Ung har jeg været, og nu er jeg gammel, men aldrig så jeg en retfærdig forladt eller hans Afkom tigge sit Brød;
Den gansen dag ontfermt hij zich, en leent; en zijn zaad is tot zegening.
han ynkes altid og låner ud, og hans Afkom er til Velsignelse.
Samech. Wijk af van het kwade, en doe het goede, en woon in eeuwigheid.
Vig fra ondt og øv godt, så bliver du boende evindelig;
Want de HEERE heeft het recht lief, en zal Zijn gunstgenoten niet verlaten; in eeuwigheid worden zij bewaard; maar het zaad der goddelozen wordt uitgeroeid.
thi HERREN elsker Ret og svigter ej sine fromme. De onde udslettes for evigt, de gudløses Afkom udryddes;
De rechtvaardigen zullen de aarde erfelijk bezitten, en in eeuwigheid daarop wonen.
de retfærdige arver Landet og skal bo der til evig Tid.
Pe. De mond des rechtvaardigen vermeldt wijsheid, en zijn tong spreekt het recht.
Den retfærdiges Mund taler Visdom; hans Tunge siger, hvad ret er;
De wet zijns Gods is in zijn hart; zijn gangen zullen niet slibberen.
sin Guds Lov har han i Hjertet, ikke vakler hans Skridt.
Tsade. De goddeloze loert op den rechtvaardige, en zoekt hem te doden.
Den gudløse lurer på den retfærdige og står ham efter Livet,
Maar de HEERE laat hem niet in zijn hand; en Hij verdoemt hem niet, als hij geoordeeld wordt.
men, HERREN giver ham ej i hans Hånd og lader ham ikke dømmes for Retten.
Koph. Wacht op den HEERE, en houd Zijn weg, en Hij zal u verhogen, om de aarde erfelijk te bezitten; gij zult zien, dat de goddelozen worden uitgeroeid.
Bi på HERREN og bliv på hans Vej, så skal han ophøje dig til at arve Landet; du skal skue de gudløses Undergang.

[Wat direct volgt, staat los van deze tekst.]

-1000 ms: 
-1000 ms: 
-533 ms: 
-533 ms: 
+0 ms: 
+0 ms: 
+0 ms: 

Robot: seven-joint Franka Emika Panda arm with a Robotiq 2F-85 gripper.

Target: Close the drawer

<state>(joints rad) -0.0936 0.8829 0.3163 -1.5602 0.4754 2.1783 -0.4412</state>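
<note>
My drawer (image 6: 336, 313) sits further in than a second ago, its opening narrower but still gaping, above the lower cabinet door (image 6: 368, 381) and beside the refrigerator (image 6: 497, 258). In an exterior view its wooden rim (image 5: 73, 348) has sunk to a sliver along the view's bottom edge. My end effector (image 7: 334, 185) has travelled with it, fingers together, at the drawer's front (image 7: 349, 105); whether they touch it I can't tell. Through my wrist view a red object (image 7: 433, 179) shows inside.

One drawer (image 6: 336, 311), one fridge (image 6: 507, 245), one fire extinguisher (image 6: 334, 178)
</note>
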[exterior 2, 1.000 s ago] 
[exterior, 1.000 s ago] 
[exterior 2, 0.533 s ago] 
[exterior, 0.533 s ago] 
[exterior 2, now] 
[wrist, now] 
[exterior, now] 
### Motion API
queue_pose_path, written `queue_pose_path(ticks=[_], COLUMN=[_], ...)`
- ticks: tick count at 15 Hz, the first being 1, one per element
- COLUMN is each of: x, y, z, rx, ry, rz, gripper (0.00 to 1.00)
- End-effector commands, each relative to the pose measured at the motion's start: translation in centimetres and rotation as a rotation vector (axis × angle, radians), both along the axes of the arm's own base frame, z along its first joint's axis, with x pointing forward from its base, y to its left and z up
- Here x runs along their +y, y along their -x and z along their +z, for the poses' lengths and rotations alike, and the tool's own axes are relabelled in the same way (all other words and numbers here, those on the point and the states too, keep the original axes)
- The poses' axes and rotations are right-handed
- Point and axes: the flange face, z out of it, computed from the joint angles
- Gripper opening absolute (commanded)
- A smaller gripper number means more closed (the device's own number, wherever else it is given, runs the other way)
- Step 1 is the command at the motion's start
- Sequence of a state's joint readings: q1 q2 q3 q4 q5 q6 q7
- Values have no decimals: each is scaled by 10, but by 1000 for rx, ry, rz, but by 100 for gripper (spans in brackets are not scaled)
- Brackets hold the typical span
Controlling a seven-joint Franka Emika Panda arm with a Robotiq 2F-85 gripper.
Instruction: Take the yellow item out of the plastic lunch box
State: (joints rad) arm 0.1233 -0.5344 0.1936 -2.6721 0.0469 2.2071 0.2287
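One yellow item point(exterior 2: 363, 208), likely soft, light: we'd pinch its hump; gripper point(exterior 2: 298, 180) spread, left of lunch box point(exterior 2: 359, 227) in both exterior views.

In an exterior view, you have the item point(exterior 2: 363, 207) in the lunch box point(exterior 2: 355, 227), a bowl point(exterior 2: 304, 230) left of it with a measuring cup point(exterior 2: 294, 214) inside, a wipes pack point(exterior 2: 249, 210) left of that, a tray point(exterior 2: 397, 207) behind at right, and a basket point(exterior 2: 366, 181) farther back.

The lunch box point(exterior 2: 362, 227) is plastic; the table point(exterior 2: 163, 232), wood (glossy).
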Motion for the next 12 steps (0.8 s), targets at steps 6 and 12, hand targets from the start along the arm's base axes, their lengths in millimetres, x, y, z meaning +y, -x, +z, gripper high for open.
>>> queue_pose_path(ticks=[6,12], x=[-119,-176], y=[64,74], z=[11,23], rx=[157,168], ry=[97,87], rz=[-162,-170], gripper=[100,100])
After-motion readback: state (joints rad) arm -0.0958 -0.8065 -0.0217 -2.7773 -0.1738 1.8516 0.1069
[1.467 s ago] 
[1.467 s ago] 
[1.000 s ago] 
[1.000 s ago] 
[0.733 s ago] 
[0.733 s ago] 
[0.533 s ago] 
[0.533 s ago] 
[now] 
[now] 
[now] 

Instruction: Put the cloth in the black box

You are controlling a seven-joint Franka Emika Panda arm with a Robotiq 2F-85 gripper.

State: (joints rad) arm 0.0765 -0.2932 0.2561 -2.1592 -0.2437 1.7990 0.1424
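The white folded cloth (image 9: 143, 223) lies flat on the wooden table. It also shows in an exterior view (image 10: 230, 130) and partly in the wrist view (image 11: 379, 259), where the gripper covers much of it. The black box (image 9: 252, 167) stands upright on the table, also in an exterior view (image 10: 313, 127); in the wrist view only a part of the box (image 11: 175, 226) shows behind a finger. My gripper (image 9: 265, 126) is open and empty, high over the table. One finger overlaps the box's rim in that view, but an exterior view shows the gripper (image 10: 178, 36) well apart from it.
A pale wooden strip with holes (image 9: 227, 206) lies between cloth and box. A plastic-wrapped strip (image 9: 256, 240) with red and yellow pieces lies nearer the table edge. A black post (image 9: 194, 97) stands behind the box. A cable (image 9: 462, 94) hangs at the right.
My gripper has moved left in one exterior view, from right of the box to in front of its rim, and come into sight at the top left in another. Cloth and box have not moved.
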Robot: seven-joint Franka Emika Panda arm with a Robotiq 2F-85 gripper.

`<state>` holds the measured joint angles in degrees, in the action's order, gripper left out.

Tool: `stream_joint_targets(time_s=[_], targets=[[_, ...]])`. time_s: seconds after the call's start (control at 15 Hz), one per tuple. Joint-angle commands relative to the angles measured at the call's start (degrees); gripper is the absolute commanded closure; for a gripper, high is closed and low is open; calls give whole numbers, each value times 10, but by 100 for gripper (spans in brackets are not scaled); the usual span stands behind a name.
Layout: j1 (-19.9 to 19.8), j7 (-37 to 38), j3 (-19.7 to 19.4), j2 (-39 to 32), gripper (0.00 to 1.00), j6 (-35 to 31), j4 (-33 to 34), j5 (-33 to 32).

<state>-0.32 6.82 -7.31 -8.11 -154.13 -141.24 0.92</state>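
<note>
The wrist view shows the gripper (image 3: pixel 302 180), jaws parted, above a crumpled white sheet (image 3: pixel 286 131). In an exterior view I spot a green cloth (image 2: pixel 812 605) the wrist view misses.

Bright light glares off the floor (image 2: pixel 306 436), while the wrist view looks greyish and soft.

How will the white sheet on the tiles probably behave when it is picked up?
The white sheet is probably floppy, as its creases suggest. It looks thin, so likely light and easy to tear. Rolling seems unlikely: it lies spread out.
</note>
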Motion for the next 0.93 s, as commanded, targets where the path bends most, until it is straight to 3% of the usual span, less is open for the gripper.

Resch. Ik heb gezien een gewelddrijvenden goddeloze, die zich uitbreidde als een groene inlandse boom.
Jeg har set en gudløs trodse, bryste sig som en Libanons Ceder
Maar hij ging door, en zie, hij was er niet meer; en ik zocht hem, maar hij werd niet gevonden.
men se, da jeg gik der forbi, var han borte; da jeg søgte ham, fandtes han ikke.
Schin. Let op den vrome, en zie naar den oprechte; want het einde van dien man zal vrede zijn.
Vogt på Uskyld, læg Vind på Oprigtighed, thi Fredens Mand har en Fremtid;
Maar de overtreders worden te zamen verdelgd; het einde der goddelozen wordt uitgeroeid.
men Overtræderne udryddes til Hobe, de gudløses Fremtid går tabt.
Thau. Doch het heil der rechtvaardigen is van den HEERE; hun Sterkte ter tijd van benauwdheid.
De retfærdiges Frelse kommer fra HERREN, deres Tilflugt i Nødens Stund;
En de HEERE zal hen helpen, en zal hen bevrijden; Hij zal ze bevrijden van de goddelozen, en zal ze behouden; want zij betrouwen op Hem.
HERREN hjælper og frier dem, fra de gudløse frier og frelser han dem; thi hos ham har de søgt deres Tilflugt.